Presidential elections are not decided on who—according to style points, clever lines, and well-executed attacks—wins a debate. And that's good for President Barack Obama, who let Mitt Romney walk all over him in Wednesday night's debate.
It was so obvious, one has to wonder: Was it part of a deliberate approach by the Obama campaign?
The president made no mention of some of Romney's most vulnerable points—the "47 percent" comments, Bain Capital, the former governor's own low tax burden. Even more astonishing, Obama let Romney make a misleading attack on Obama's $716 billion in "cuts" to Medicare, mentioning—though not clearly or forcefully enough—that they are not cuts (since Medicare spending will continue to go up). He also failed to emphasize strongly enough that the slowdown in growth affects providers and not beneficiaries, and that, most importantly, vice presidential nominee Paul Ryan's plan includes the same $716 billion in cuts. The difference is, Ryan's cuts would not help to close the "doughnut hole" in Medicare Prescription D drug coverage, and Obama's does. Even some of Obama's better jabs were not delivered with the force they warranted. He had a good line about Donald Trump being considered a "small business" under Romney's math, and thus eligible for a tax cut. Why he didn't go one step further—saying, "Donald Trump does not need a tax cut, and quite frankly, governor, neither do you"—is baffling. Obama treated the event as though each man was making his case to the academic department heads, defending a dissertation, instead of making a case to the public.

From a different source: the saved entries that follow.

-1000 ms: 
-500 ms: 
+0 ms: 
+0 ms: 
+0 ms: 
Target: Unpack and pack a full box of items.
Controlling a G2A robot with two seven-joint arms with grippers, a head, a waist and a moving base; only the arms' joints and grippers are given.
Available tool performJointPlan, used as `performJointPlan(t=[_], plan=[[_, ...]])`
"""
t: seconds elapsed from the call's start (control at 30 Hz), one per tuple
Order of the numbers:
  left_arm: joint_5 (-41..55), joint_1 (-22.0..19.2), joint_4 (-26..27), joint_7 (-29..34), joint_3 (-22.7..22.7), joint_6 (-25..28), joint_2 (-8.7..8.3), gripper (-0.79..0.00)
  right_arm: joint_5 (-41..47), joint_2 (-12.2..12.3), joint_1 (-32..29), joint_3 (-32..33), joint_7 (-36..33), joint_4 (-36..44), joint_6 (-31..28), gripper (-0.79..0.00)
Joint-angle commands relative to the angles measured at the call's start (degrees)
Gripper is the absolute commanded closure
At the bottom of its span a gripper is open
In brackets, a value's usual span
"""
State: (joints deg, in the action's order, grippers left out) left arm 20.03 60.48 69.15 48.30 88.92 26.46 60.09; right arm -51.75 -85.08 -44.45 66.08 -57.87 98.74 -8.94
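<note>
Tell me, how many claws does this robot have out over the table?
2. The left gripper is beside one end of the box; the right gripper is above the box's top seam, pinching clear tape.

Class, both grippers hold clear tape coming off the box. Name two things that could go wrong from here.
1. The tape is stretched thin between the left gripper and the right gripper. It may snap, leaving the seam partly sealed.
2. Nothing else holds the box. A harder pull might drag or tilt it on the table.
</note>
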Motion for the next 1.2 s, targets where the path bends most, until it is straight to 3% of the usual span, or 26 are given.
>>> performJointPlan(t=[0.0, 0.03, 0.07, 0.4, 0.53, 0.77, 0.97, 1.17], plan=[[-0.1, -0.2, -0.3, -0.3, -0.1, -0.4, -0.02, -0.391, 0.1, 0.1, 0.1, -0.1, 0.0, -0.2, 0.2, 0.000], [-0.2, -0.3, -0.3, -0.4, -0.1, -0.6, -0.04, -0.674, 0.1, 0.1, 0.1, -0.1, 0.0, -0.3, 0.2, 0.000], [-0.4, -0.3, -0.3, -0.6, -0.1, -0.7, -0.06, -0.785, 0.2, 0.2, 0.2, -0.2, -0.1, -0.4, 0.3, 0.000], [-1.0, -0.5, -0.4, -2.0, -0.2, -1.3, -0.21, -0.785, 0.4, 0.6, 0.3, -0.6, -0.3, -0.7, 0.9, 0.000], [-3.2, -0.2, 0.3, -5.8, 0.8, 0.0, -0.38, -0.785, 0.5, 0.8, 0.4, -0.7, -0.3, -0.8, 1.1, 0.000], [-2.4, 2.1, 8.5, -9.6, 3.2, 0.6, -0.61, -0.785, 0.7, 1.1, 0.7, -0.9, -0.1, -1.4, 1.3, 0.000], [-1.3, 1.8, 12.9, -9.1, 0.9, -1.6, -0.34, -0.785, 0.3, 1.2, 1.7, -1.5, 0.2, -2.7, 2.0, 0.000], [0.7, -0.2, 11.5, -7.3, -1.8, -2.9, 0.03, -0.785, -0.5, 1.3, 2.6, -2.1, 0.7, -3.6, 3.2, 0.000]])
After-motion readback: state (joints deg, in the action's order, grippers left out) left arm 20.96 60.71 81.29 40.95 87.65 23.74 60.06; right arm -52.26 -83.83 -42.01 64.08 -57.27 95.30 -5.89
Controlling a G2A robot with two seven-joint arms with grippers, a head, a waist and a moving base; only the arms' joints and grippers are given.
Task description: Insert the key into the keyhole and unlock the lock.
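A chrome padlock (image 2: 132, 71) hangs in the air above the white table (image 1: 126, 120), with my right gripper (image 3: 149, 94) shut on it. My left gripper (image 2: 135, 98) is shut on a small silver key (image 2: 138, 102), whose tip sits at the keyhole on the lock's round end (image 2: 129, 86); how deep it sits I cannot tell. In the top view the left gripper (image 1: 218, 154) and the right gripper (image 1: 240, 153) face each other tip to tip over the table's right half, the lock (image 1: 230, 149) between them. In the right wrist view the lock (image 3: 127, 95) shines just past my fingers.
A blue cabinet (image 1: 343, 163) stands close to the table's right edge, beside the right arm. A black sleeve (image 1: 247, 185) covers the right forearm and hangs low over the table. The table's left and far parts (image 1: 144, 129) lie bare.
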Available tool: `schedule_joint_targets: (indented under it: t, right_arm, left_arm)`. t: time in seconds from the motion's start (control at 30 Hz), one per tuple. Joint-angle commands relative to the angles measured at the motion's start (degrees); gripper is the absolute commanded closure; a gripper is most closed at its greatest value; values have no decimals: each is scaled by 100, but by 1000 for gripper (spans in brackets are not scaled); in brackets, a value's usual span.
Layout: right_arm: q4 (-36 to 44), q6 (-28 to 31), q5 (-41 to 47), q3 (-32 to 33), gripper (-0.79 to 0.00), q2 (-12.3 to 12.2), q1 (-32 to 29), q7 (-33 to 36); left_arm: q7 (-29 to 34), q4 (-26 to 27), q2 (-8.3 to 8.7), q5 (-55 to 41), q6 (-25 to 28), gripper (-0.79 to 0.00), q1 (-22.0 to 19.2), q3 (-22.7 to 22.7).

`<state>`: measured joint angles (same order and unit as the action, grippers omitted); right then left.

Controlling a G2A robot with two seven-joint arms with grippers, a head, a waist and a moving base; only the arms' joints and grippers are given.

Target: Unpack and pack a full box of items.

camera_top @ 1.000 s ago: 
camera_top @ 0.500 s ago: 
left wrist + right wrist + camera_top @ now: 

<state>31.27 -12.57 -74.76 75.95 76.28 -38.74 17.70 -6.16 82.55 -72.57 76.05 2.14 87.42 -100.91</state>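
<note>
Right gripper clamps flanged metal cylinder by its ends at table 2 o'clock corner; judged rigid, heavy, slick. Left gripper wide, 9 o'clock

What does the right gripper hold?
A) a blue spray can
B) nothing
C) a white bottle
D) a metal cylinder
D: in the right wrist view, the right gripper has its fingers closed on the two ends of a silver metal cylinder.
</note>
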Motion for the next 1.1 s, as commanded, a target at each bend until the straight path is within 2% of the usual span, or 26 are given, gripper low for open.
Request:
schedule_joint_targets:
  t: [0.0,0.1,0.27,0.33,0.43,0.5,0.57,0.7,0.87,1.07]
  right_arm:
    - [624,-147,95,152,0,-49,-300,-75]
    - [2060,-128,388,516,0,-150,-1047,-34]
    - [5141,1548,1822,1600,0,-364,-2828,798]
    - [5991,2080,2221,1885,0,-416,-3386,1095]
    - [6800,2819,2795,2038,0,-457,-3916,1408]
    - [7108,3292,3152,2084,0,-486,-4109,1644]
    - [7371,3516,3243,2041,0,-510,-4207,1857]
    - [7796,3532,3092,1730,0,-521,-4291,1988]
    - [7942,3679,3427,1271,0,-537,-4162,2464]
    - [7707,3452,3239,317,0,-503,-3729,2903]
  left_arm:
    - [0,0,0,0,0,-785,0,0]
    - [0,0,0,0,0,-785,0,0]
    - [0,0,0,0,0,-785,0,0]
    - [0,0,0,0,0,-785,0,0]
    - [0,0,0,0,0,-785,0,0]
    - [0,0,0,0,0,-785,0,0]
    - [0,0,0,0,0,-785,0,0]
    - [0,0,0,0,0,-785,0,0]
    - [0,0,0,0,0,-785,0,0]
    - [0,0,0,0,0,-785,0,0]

Was he simply not prepared for this kind of debate? Surely he had to know Romney would be aggressive—a little too aggressive, at times, interrupting the moderator and sounding like he'd had a lot of caffeine—and go for broke. But it was such a stark difference, one wonders if it was on purpose.
Presidents have to be careful, sometimes, dropping to the same attack level as their challengers. It makes them look as though they are on the same level, instead of one of them being in charge of the country. There's something to be said about looking presidential. And in Obama's case, he has the added complication of not looking angry—being the angry black man in politics is far more loaded than being the angry white guy. And much of Obama's appeal is in his basic likability, not a small thing in an election. Al Gore may have "beaten" George W. Bush on debate points when the two men faced off, but all that sighing and smarty-pants demeanor made Bush the more appealing choice.
Despite Romney's superior performance in the debate, Obama is still not the one on the defensive in this campaign—Romney is. And Obama, perhaps, was determined not to look like he was on the defensive during the debate.
It's not that the Obama campaign does not have these effective attack lines—the ads on China "cheating" and Romney's characterization of the "47 percent" are very powerful and effective. Obama may not have wanted to look on the defensive during the debate. But that doesn't mean he shouldn't have done a better job at defending himself.